### WORK ITEM
Would you print all of the entries word for word?

#### RECORD EXCERPTS

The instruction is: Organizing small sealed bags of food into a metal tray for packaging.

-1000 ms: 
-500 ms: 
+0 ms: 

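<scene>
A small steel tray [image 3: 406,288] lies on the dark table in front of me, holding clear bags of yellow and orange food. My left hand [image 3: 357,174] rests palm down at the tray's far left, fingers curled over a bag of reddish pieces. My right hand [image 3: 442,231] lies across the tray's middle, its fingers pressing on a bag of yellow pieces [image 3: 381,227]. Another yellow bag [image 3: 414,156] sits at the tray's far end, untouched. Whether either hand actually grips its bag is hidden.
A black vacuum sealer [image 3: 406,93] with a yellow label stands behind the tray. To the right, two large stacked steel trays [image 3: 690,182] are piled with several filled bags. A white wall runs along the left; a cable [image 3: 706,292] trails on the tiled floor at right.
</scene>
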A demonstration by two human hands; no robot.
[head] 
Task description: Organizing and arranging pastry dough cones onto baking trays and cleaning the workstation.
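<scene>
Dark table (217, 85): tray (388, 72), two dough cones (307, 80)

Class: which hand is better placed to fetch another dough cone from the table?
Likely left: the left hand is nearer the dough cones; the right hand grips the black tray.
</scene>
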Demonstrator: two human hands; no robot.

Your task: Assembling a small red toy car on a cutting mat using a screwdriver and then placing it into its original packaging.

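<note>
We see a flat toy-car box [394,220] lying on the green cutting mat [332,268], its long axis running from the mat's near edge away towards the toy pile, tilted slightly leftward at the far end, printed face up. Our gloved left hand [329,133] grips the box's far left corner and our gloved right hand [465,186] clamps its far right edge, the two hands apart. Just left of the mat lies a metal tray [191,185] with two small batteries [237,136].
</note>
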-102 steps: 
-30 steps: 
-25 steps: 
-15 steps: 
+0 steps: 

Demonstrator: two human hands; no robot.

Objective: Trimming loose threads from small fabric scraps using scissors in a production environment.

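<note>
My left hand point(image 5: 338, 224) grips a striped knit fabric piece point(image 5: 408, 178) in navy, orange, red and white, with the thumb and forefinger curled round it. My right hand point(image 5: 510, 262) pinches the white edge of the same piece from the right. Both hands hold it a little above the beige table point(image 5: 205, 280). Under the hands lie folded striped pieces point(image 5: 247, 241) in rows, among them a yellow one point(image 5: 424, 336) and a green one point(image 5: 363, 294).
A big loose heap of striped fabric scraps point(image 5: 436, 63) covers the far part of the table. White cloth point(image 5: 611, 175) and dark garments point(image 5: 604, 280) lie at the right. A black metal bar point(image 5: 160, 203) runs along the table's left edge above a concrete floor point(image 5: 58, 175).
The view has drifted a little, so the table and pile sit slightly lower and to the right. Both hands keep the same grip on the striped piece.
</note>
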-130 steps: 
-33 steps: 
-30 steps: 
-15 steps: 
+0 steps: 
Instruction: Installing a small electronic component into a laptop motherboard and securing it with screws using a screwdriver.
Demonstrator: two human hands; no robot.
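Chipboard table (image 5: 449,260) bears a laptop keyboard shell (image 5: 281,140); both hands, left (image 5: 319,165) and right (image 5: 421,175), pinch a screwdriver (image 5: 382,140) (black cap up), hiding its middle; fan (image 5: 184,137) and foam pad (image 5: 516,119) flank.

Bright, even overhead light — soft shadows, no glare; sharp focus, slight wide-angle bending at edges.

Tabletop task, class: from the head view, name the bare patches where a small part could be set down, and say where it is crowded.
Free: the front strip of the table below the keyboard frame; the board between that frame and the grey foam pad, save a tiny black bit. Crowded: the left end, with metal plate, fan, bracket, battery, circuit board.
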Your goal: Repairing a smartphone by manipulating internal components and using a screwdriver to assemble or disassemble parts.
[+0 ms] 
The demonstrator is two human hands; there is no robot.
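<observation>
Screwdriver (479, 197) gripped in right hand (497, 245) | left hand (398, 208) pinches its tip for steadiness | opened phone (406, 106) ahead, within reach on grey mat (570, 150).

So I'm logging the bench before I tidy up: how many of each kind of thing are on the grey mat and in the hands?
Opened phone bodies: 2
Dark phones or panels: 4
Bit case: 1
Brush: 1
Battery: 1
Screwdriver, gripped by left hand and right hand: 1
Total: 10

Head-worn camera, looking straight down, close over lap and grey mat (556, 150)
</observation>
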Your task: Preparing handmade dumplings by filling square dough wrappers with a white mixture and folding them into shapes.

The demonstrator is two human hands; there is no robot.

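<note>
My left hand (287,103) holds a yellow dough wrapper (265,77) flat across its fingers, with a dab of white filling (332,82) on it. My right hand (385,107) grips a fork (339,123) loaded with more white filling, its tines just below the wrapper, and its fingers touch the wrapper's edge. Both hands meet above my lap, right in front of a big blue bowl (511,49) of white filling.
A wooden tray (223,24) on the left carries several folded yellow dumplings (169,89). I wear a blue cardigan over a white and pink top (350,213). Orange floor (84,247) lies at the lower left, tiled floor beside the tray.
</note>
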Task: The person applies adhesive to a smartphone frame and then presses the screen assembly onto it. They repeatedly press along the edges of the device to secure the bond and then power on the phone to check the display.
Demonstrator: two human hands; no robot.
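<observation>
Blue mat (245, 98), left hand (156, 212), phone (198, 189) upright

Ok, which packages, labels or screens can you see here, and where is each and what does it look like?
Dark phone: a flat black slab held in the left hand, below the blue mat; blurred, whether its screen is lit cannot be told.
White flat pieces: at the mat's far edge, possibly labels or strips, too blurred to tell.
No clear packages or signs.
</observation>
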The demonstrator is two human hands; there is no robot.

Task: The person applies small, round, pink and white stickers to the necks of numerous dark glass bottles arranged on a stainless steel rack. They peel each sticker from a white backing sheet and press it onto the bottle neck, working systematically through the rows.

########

### YOUR SOLUTION
The instruction is: Organizing small sealed bags of food into a metal tray for packaging.

-1000 ms: 
-500 ms: 
+0 ms: 

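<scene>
A small steel tray [image 3: 406,288] lies on the dark table in front of me, holding clear bags of yellow and orange food. My left hand [image 3: 357,174] rests palm down at the tray's far left, fingers curled over a bag of reddish pieces. My right hand [image 3: 442,231] lies across the tray's middle, its fingers pressing on a bag of yellow pieces [image 3: 381,227]. Another yellow bag [image 3: 414,156] sits at the tray's far end, untouched. Whether either hand actually grips its bag is hidden.
A black vacuum sealer [image 3: 406,93] with a yellow label stands behind the tray. To the right, two large stacked steel trays [image 3: 690,182] are piled with several filled bags. A white wall runs along the left; a cable [image 3: 706,292] trails on the tiled floor at right.
</scene>
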A demonstration by two human hands; no robot.
[head] 
Task description: Organizing and arranging pastry dough cones onto baking trays and cleaning the workstation.
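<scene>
Dark table (217, 85): tray (388, 72), two dough cones (307, 80)

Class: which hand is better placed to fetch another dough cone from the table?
Likely left: the left hand is nearer the dough cones; the right hand grips the black tray.
</scene>
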Demonstrator: two human hands; no robot.

Your task: Assembling a small red toy car on a cutting mat using a screwdriver and then placing it into its original packaging.

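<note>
We see a flat toy-car box [394,220] lying on the green cutting mat [332,268], its long axis running from the mat's near edge away towards the toy pile, tilted slightly leftward at the far end, printed face up. Our gloved left hand [329,133] grips the box's far left corner and our gloved right hand [465,186] clamps its far right edge, the two hands apart. Just left of the mat lies a metal tray [191,185] with two small batteries [237,136].
</note>
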-102 steps: 
-30 steps: 
-25 steps: 
-15 steps: 
+0 steps: 

Demonstrator: two human hands; no robot.

Objective: Trimming loose threads from small fabric scraps using scissors in a production environment.

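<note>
My left hand point(image 5: 338, 224) grips a striped knit fabric piece point(image 5: 408, 178) in navy, orange, red and white, with the thumb and forefinger curled round it. My right hand point(image 5: 510, 262) pinches the white edge of the same piece from the right. Both hands hold it a little above the beige table point(image 5: 205, 280). Under the hands lie folded striped pieces point(image 5: 247, 241) in rows, among them a yellow one point(image 5: 424, 336) and a green one point(image 5: 363, 294).
A big loose heap of striped fabric scraps point(image 5: 436, 63) covers the far part of the table. White cloth point(image 5: 611, 175) and dark garments point(image 5: 604, 280) lie at the right. A black metal bar point(image 5: 160, 203) runs along the table's left edge above a concrete floor point(image 5: 58, 175).
The view has drifted a little, so the table and pile sit slightly lower and to the right. Both hands keep the same grip on the striped piece.
</note>
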-130 steps: 
-33 steps: 
-30 steps: 
-15 steps: 
+0 steps: 
Instruction: Installing a small electronic component into a laptop motherboard and securing it with screws using a screwdriver.
Demonstrator: two human hands; no robot.
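Chipboard table (image 5: 449,260) bears a laptop keyboard shell (image 5: 281,140); both hands, left (image 5: 319,165) and right (image 5: 421,175), pinch a screwdriver (image 5: 382,140) (black cap up), hiding its middle; fan (image 5: 184,137) and foam pad (image 5: 516,119) flank.

Bright, even overhead light — soft shadows, no glare; sharp focus, slight wide-angle bending at edges.

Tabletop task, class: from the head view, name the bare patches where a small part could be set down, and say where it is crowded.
Free: the front strip of the table below the keyboard frame; the board between that frame and the grey foam pad, save a tiny black bit. Crowded: the left end, with metal plate, fan, bracket, battery, circuit board.
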Your goal: Repairing a smartphone by manipulating internal components and using a screwdriver to assemble or disassemble parts.
[+0 ms] 
The demonstrator is two human hands; there is no robot.
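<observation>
Screwdriver (479, 197) gripped in right hand (497, 245) | left hand (398, 208) pinches its tip for steadiness | opened phone (406, 106) ahead, within reach on grey mat (570, 150).

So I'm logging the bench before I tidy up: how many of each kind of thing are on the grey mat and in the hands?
Opened phone bodies: 2
Dark phones or panels: 4
Bit case: 1
Brush: 1
Battery: 1
Screwdriver, gripped by left hand and right hand: 1
Total: 10

Head-worn camera, looking straight down, close over lap and grey mat (556, 150)
</observation>
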Your task: Preparing handmade dumplings by filling square dough wrappers with a white mixture and folding them into shapes.

The demonstrator is two human hands; there is no robot.

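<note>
My left hand (287,103) holds a yellow dough wrapper (265,77) flat across its fingers, with a dab of white filling (332,82) on it. My right hand (385,107) grips a fork (339,123) loaded with more white filling, its tines just below the wrapper, and its fingers touch the wrapper's edge. Both hands meet above my lap, right in front of a big blue bowl (511,49) of white filling.
A wooden tray (223,24) on the left carries several folded yellow dumplings (169,89). I wear a blue cardigan over a white and pink top (350,213). Orange floor (84,247) lies at the lower left, tiled floor beside the tray.
</note>
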Task: The person applies adhesive to a smartphone frame and then presses the screen assembly onto it. They repeatedly press along the edges of the device to secure the bond and then power on the phone to check the display.
Demonstrator: two human hands; no robot.
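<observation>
Blue mat (245, 98), left hand (156, 212), phone (198, 189) upright

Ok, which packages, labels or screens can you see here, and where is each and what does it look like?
Dark phone: a flat black slab held in the left hand, below the blue mat; blurred, whether its screen is lit cannot be told.
White flat pieces: at the mat's far edge, possibly labels or strips, too blurred to tell.
No clear packages or signs.
</observation>
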The demonstrator is two human hands; there is no robot.

Task: The person applies small, round, pink and white stickers to the necks of numerous dark glass bottles arranged on a stainless steel rack. They peel each sticker from a white backing sheet and press it onto the bottle neck, working systematically through the rows.

Now the exercise is finished.